● **Dataset excerpt**

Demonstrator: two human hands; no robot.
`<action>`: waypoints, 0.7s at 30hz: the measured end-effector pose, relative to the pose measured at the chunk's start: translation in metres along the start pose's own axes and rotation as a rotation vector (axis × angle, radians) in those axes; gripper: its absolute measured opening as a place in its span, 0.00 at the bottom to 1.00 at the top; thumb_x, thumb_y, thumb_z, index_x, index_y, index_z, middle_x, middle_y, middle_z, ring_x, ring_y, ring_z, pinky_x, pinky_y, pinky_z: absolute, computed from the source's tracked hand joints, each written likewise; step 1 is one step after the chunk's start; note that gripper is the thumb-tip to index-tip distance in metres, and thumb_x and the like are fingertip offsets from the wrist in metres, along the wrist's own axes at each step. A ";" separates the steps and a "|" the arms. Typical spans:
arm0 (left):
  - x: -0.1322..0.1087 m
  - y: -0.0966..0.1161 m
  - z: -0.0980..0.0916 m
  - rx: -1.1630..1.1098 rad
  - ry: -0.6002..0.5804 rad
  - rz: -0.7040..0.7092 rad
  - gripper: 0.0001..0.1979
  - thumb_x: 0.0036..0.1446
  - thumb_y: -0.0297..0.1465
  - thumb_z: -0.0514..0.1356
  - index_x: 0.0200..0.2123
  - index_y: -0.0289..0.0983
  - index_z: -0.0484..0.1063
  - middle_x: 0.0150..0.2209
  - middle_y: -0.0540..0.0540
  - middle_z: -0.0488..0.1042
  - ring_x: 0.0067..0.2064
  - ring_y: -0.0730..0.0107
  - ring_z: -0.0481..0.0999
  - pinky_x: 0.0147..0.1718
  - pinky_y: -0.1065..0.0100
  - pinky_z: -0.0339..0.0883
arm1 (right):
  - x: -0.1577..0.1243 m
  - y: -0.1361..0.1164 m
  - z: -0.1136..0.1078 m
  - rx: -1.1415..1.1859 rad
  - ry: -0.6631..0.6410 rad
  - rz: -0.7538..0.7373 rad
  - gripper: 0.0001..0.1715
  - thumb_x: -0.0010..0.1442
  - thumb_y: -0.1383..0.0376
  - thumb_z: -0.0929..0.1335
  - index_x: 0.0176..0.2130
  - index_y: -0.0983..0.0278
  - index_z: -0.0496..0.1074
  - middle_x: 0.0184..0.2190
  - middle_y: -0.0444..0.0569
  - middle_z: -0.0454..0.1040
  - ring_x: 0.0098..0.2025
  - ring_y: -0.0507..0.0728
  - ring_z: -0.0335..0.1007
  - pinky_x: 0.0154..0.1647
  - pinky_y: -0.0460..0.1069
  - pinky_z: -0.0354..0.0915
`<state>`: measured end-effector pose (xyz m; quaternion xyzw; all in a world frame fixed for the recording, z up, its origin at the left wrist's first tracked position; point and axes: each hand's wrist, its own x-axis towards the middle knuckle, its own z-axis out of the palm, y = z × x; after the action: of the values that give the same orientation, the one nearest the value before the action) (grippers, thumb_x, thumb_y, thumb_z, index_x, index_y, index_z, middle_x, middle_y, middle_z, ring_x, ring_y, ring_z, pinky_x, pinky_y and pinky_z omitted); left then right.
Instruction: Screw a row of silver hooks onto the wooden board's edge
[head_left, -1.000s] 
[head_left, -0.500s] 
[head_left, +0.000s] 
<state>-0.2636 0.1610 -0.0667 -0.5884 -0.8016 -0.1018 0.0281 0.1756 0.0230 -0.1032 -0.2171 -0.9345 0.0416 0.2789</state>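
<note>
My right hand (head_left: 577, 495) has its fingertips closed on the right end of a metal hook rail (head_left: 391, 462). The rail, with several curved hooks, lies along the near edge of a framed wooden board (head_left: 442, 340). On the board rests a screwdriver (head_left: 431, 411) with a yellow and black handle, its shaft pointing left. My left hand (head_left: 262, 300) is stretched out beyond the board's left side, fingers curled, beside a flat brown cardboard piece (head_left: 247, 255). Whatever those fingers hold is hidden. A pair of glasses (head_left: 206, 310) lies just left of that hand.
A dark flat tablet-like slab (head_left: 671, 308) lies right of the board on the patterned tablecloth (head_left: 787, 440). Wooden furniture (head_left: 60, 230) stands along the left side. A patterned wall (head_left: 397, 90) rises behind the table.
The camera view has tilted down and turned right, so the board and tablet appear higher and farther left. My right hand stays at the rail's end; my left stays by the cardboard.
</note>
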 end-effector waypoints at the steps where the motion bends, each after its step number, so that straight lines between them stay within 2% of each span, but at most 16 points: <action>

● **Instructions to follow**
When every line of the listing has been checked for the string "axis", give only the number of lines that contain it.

● **Written solution**
2